**THE TASK**
Make an exact copy of the listing below. Pictures stay out of it.
[[ AVAILABLE DATA, beginning ]]
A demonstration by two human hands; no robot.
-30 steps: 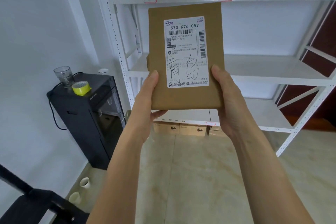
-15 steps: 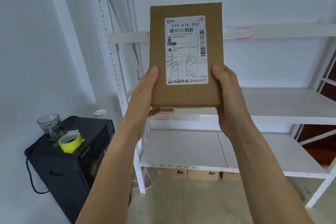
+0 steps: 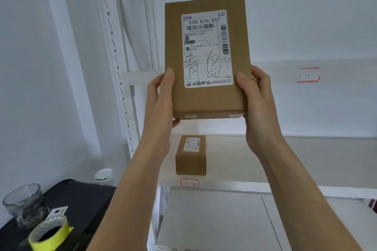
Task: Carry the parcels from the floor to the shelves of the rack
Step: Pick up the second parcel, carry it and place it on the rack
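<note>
A smooth white metal rack stands ahead. The left hand and right hand clamp the side edges of a flat rectangular cardboard parcel before its upper shelves; a smaller boxy parcel sits below on a shelf.

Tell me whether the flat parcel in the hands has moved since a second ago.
Yes. The flat parcel has gone up against the rack: earlier its top edge sat just under a shelf beam, now it stands well above the beam marked in red.

Small parcel on rack shelf (left end); cabinet left of rack.
</note>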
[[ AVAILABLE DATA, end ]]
**SOLUTION TO THIS PROBLEM**
A demonstration by two human hands; no robot.
-30 steps: 
-15 steps: 
+0 steps: 
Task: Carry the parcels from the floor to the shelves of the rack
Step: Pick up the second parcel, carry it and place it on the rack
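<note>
A smooth white metal rack stands ahead. The left hand and right hand clamp the side edges of a flat rectangular cardboard parcel before its upper shelves; a smaller boxy parcel sits below on a shelf.

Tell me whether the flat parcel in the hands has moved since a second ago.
Yes. The flat parcel has gone up against the rack: earlier its top edge sat just under a shelf beam, now it stands well above the beam marked in red.

Small parcel on rack shelf (left end); cabinet left of rack.
</note>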

No further output is needed for this exercise.